Exercise instructions:
When you reach the line in the listing below that contains "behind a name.", begin returning lines exactly as written, and stop after the line that contains "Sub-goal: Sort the". Return no other lines.

Recorded data:
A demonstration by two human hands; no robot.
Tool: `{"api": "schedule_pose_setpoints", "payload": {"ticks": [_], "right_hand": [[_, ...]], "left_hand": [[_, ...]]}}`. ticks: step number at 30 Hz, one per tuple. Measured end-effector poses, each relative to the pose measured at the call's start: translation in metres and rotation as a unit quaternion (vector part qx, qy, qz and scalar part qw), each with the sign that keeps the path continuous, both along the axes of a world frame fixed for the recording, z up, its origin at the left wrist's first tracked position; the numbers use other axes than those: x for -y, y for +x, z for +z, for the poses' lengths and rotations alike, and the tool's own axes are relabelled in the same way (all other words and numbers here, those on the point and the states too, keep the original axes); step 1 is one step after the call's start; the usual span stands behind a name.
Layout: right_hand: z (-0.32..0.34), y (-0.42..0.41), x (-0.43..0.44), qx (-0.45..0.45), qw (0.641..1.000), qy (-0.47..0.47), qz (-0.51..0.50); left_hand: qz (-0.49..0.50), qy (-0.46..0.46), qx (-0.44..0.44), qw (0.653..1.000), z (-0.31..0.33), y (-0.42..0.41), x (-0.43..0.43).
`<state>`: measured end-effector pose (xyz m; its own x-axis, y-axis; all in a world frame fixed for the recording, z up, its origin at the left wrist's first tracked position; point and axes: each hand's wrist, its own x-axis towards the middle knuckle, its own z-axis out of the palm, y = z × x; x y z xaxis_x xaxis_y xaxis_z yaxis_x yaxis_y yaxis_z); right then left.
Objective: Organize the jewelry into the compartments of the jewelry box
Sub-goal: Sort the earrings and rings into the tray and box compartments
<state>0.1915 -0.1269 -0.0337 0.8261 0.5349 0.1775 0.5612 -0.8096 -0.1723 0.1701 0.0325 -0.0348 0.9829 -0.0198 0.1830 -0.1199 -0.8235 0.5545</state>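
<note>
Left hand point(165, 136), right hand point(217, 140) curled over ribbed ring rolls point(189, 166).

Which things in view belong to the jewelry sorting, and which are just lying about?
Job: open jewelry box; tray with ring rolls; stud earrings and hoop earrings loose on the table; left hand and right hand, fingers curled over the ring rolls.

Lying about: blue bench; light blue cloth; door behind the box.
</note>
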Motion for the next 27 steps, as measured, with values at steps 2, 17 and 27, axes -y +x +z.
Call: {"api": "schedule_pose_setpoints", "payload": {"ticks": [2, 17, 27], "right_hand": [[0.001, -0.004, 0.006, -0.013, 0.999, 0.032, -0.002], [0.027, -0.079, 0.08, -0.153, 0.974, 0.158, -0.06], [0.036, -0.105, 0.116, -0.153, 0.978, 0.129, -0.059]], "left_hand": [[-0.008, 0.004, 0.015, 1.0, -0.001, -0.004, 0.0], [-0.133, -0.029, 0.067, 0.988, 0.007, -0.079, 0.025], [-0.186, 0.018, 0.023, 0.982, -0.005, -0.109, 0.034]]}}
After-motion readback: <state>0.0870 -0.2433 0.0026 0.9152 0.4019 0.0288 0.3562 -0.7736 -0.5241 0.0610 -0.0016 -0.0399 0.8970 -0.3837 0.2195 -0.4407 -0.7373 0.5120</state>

Task result:
Tool: `{"api": "schedule_pose_setpoints", "payload": {"ticks": [_], "right_hand": [[_, ...]], "left_hand": [[_, ...]]}}`. ticks: step number at 30 Hz, one per tuple. Measured end-effector poses, each relative to the pose measured at the call's start: translation in metres and rotation as a unit quaternion (vector part qx, qy, qz and scalar part qw), each with the sign that keeps the path continuous, both along the axes of a world frame fixed for the recording, z up, its origin at the left wrist's first tracked position; the numbers use other axes than those: x for -y, y for +x, z for +z, for the poses' lengths and rotations alike, and the tool's own axes are relabelled in the same way (all other words and numbers here, those on the point and the states too, keep the original axes); step 1 is one step after the call's start; the usual span stands behind a name.
Layout: right_hand: z (-0.32..0.34), y (-0.42..0.41), x (-0.43..0.44), qx (-0.45..0.45), qw (0.641..1.000), qy (-0.47..0.47), qz (-0.51..0.50); left_hand: qz (-0.49..0.50), qy (-0.46..0.46), qx (-0.44..0.44), qw (0.653..1.000), z (-0.31..0.33), y (-0.42..0.41), x (-0.43..0.43).
`<state>`: measured end-effector pose (xyz m; its own x-axis, y-axis; all in a world frame fixed for the recording, z up, its origin at the left wrist's first tracked position; point and axes: each hand's wrist, its own x-axis towards the middle knuckle, its own z-axis out of the palm, y = z × x; x y z xaxis_x xaxis_y xaxis_z yaxis_x yaxis_y yaxis_z); right then left.
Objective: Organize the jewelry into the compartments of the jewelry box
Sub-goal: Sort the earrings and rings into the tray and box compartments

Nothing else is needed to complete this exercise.